Nashville, TN, January 26, 2019 --(PR.com
)-- The Nashville Chapter of Citizens Commission on Human Rights (CCHR Nashville) will have a special workshop in late January to confront a serious topic: overcoming past trauma.
CCHR is known as an advocate for human rights, especially as relates to patients’ rights in the field of mental health. Per the international CCHR website, cchr.org, “CCHR has long fought to restore basic inalienable human rights to the field of mental health, including, but not limited to, full informed consent regarding the medical legitimacy of psychiatric diagnosis, the risks of psychiatric treatments, the right to all available medical alternatives and the right to refuse any treatment considered harmful.”
During this workshop, attendees will hear from experts on the best ways to deal with past trauma, and how to overcome this through natural health tips and exercises.
“CCHR is committed to helping people learn their rights, and this includes ways to handle trauma without mind altering drugs,” says CCHR Volunteer, Julie Brinker.
CCHR Nashville regularly hosts events and meetings with local leaders who give insight into patients’ rights, parents’ rights and more.
CCHR is a non-profit, non-political, non-religious mental health watchdog. Its mission is to eradicate abuses committed under the guise of mental health and enact patient and consumer protections.
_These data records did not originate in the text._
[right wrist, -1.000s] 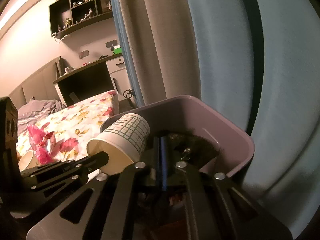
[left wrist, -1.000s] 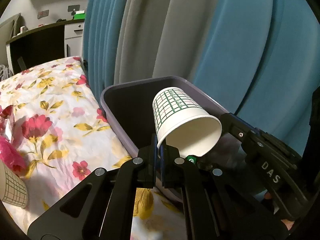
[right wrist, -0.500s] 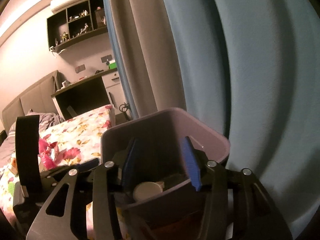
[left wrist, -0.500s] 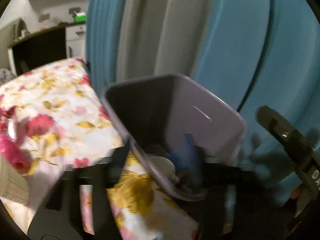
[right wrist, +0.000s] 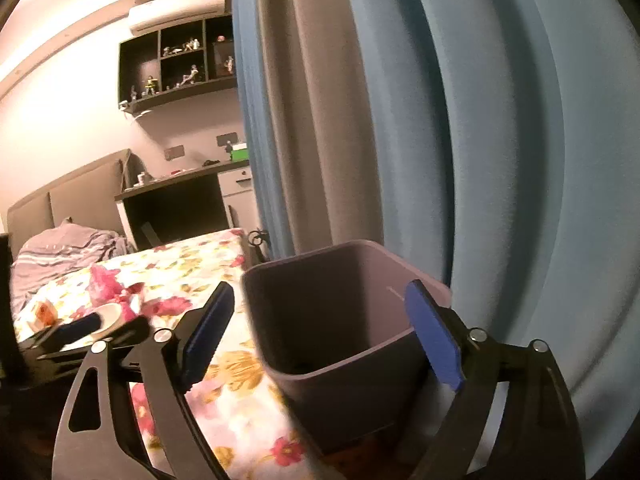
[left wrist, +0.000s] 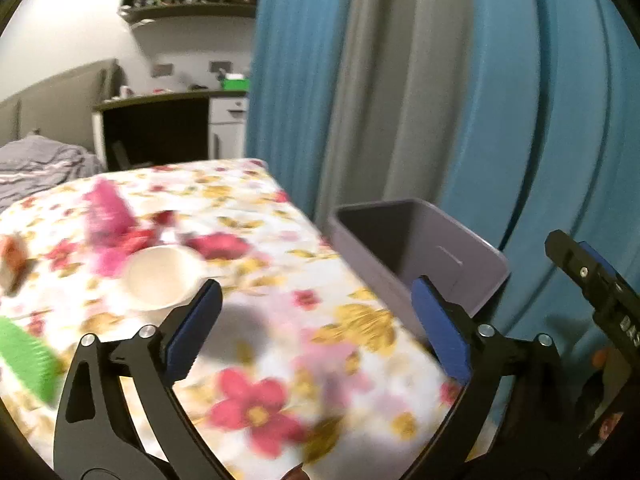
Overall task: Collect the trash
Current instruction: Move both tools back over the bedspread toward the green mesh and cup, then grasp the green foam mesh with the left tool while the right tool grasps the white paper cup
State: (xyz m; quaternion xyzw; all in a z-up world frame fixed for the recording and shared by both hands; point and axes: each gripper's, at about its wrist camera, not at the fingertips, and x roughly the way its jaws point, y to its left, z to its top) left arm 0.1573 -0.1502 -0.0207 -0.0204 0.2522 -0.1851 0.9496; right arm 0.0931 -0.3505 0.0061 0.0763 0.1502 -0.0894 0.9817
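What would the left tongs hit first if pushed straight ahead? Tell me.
Probably the floral bedspread: the left tongs, empty and opening, angle down at bare cloth between the paper cup and the bin. Depth is unclear.

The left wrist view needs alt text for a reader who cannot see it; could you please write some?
The left hand-held gripper, jaws opening and empty, hangs over a floral bedspread. A white paper cup and pink wrapper lie ahead; a grey bin stands against blue curtains.
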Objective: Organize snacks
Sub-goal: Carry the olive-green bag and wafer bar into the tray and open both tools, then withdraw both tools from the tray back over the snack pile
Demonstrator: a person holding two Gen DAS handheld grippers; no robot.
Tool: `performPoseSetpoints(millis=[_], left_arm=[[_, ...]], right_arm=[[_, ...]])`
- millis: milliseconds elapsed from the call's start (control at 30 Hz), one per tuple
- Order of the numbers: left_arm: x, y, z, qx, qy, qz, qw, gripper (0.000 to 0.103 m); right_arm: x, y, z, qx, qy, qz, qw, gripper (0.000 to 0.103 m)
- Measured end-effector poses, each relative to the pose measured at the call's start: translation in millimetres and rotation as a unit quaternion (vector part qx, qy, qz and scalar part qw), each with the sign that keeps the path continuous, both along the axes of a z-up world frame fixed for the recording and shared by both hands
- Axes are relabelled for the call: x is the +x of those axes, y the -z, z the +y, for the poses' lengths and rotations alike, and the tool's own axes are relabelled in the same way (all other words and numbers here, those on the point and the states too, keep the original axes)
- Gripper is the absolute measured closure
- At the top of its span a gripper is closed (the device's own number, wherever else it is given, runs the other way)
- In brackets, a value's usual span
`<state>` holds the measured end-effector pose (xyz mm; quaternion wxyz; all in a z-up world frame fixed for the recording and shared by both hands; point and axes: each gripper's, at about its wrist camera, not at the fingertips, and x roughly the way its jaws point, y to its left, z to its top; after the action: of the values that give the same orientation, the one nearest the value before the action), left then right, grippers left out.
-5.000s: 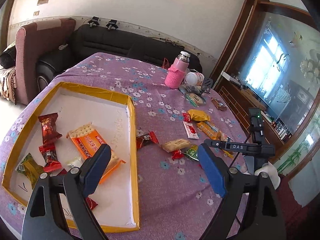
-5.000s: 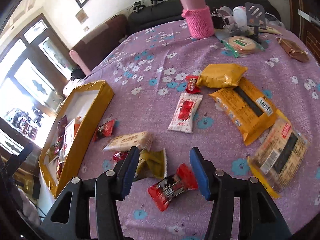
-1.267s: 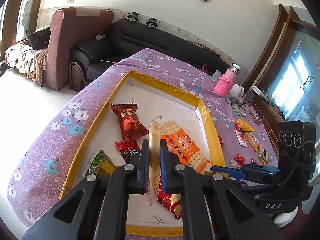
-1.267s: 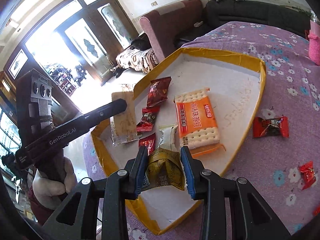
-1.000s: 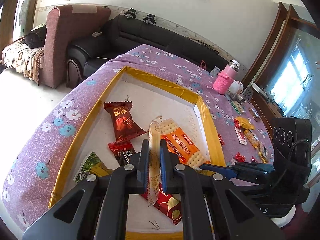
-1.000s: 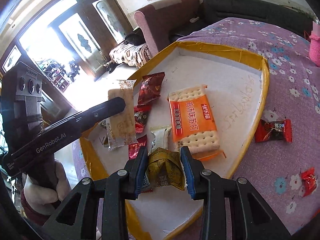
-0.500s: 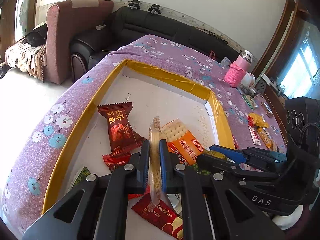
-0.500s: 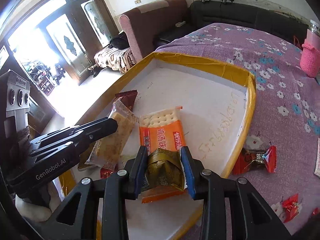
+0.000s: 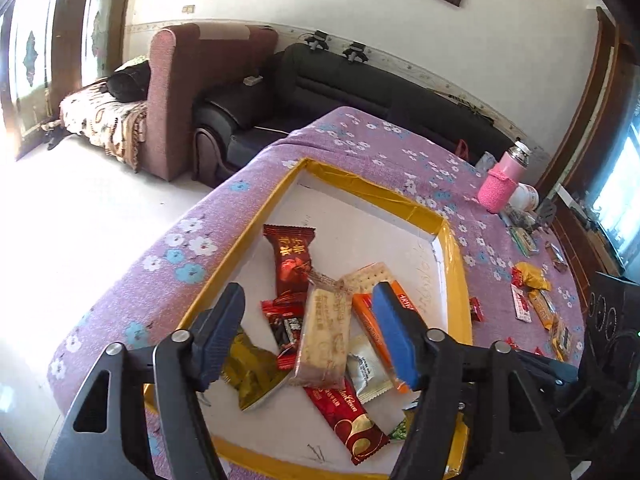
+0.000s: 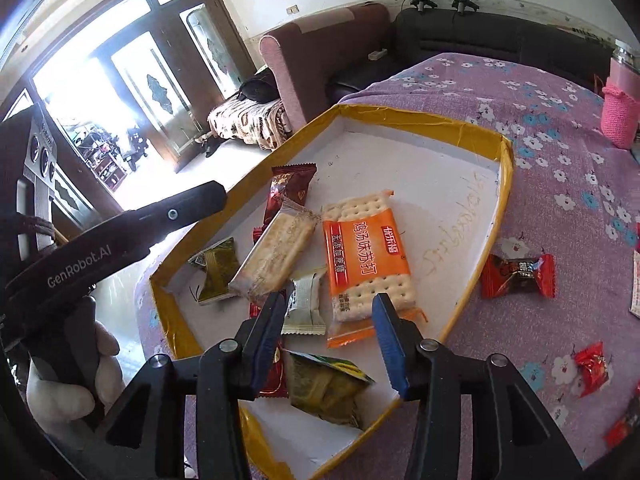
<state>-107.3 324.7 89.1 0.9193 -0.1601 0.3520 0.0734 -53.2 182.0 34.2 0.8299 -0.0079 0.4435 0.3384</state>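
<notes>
Showing the release stage: both grippers hover over the yellow-rimmed tray [image 9: 454, 268] with jaws spread and nothing between them. 0.5 s ago each was clenched on a snack; the left gripper [image 9: 308, 338] held a clear-wrapped biscuit bar [image 9: 324, 338] on edge, and the right gripper [image 10: 328, 338] held an olive-green packet [image 10: 326, 390].

Biscuit bar: now lying flat inside the tray, resting across the dark red packet [image 9: 292, 260] and a small red candy [image 9: 286, 326], just beside the orange cracker pack [image 10: 366, 254].

Olive-green packet: now lying on the tray floor near the tray's near corner, below the right gripper's open jaws, beside a white sachet [image 10: 304, 304].

Outside the tray, on the purple floral tablecloth [image 10: 560, 152]: 1 red-wrapped candy [image 10: 518, 276] close to the tray's right rim, a smaller red candy [image 10: 592, 366] farther out, and several yellow and orange packs [image 9: 538, 300] well apart from it.

Judged meaning: 2 more snacks are sorted and both grippers are free; the remaining loose snacks outside the tray suggest the task is only partly complete.
</notes>
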Motion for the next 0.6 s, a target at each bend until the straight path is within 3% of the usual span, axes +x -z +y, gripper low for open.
performPoseSetpoints(millis=[133,233,333,433,500,600], left_arm=[[-21.5,-7.0,4.6,-0.011,-0.041,-0.007,0.9991,0.026],[-44.5,-13.7,8.7,-0.049,-0.051,-0.057,0.9959,0.026],[-64.9,-27.4,1.6,-0.055,-0.059,-0.114,0.9902,0.026],[-87.2,-50.9,-17.1,-0.016,-0.067,-0.18,0.9812,0.026],[-106.7,-68.8,-33.5,0.032,-0.087,-0.23,0.9688,0.025],[-131.7,-88.5,-55.5,0.094,-0.122,-0.293,0.9435,0.0]], right_arm=[[-17.9,-7.1,-30.5,0.018,0.025,-0.021,0.999,0.048],[-28.3,-7.6,-63.8,0.034,0.058,-0.027,0.997,0.046],[-33.7,-5.6,-98.4,0.057,0.096,-0.024,0.993,0.044],[-39.3,-6.2,-124.5,0.066,0.133,-0.036,0.988,0.043],[-46.5,-9.5,-134.4,0.064,0.149,-0.057,0.985,0.042],[-59.5,-18.8,-144.1,0.057,0.165,-0.102,0.979,0.038]])
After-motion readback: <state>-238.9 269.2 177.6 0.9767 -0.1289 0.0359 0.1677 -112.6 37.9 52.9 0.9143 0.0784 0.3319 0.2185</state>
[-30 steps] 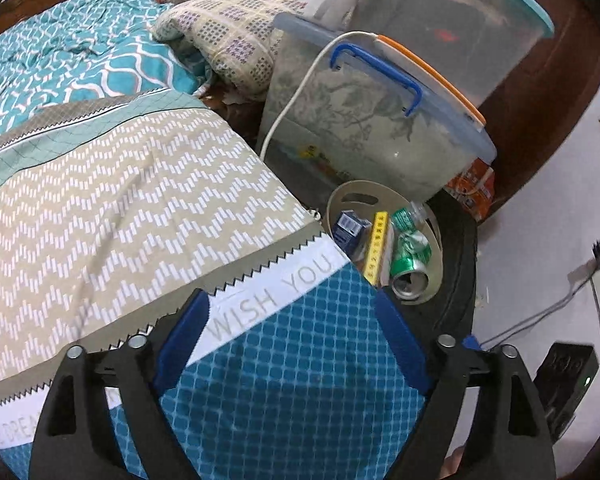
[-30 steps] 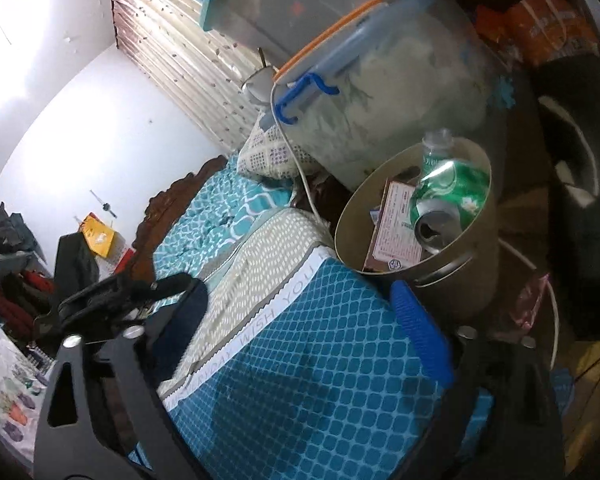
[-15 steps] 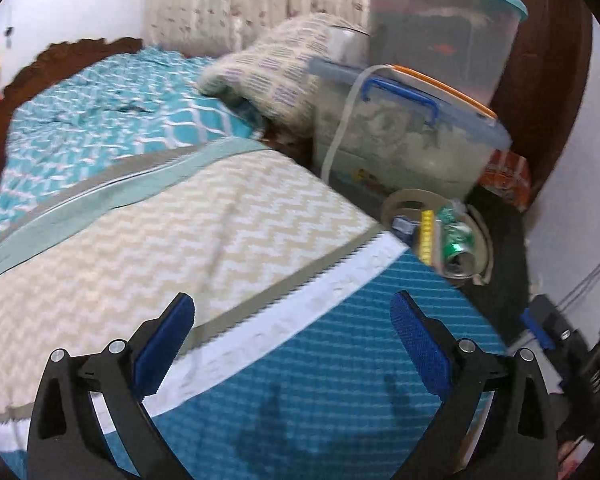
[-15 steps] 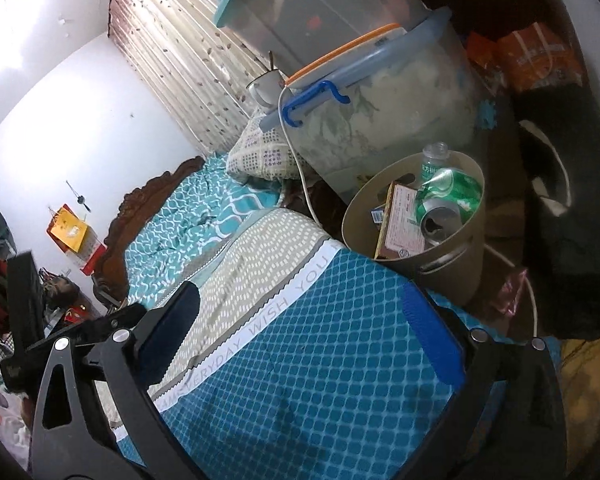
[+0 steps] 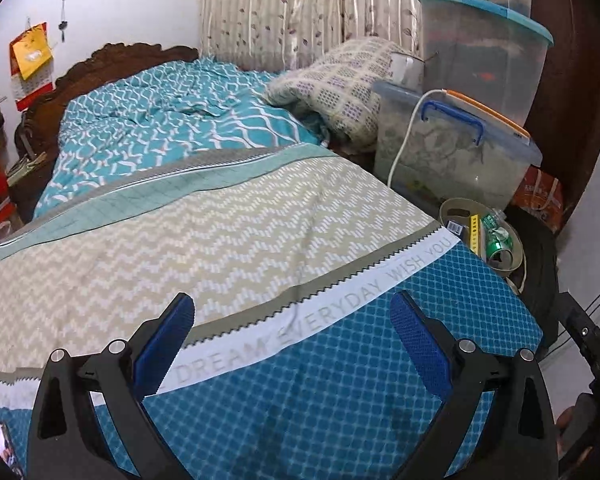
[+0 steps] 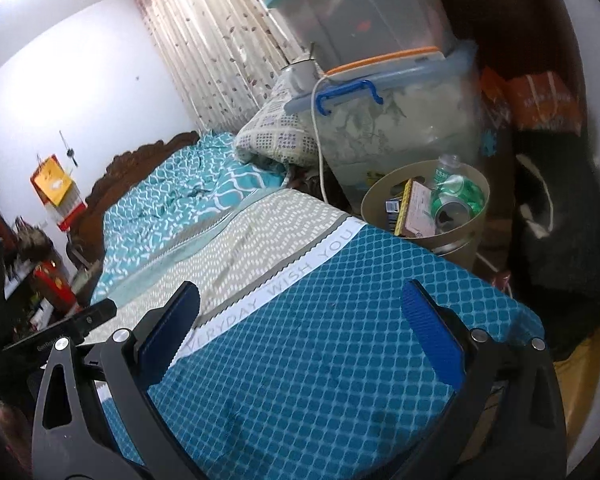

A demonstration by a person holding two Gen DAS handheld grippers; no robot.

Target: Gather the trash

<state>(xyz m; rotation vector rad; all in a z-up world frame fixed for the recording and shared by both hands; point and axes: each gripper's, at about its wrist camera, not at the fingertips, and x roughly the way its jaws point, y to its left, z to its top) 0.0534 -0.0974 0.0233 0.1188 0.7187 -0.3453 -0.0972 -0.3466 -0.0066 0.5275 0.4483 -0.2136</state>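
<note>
A beige trash bin (image 6: pixel 466 240) stands on the floor at the bed's far right corner. It holds a crushed green can (image 6: pixel 456 200), a plastic bottle (image 6: pixel 446 166), a yellow-edged carton (image 6: pixel 416 210) and a small blue box. The bin (image 5: pixel 454 206) also shows in the left wrist view with the green can (image 5: pixel 498 240) inside. My left gripper (image 5: pixel 291 320) is open and empty above the blue foot of the bedspread (image 5: pixel 340 360). My right gripper (image 6: pixel 300 312) is open and empty over the same blue patch (image 6: pixel 320 360).
Stacked clear storage boxes (image 5: pixel 452 152) with a white cable (image 5: pixel 404 132) stand beside the bed behind the bin. A folded quilt (image 5: pixel 340 84) lies at the bed's far right. A black bag (image 6: pixel 560 220) and orange boxes (image 6: pixel 540 100) are right of the bin.
Both grippers have pulled back and up from the bin, so more of the bed and room shows. Both stay open and empty.
</note>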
CCHR receives reports about abuses in the field of mental health and is especially interested in situations where persons experienced abuse or damage due to a false diagnosis or unwanted and harmful psychiatric treatments, such as psychiatric drugs, electroshock (ECT) and electronic or magnetic brain stimulation (TMS). CCHR is often able to assist with filing complaints, and can work with a person’s attorney to further investigate the case. To contact CCHR Nashville for more information, visit cchrnashville.org.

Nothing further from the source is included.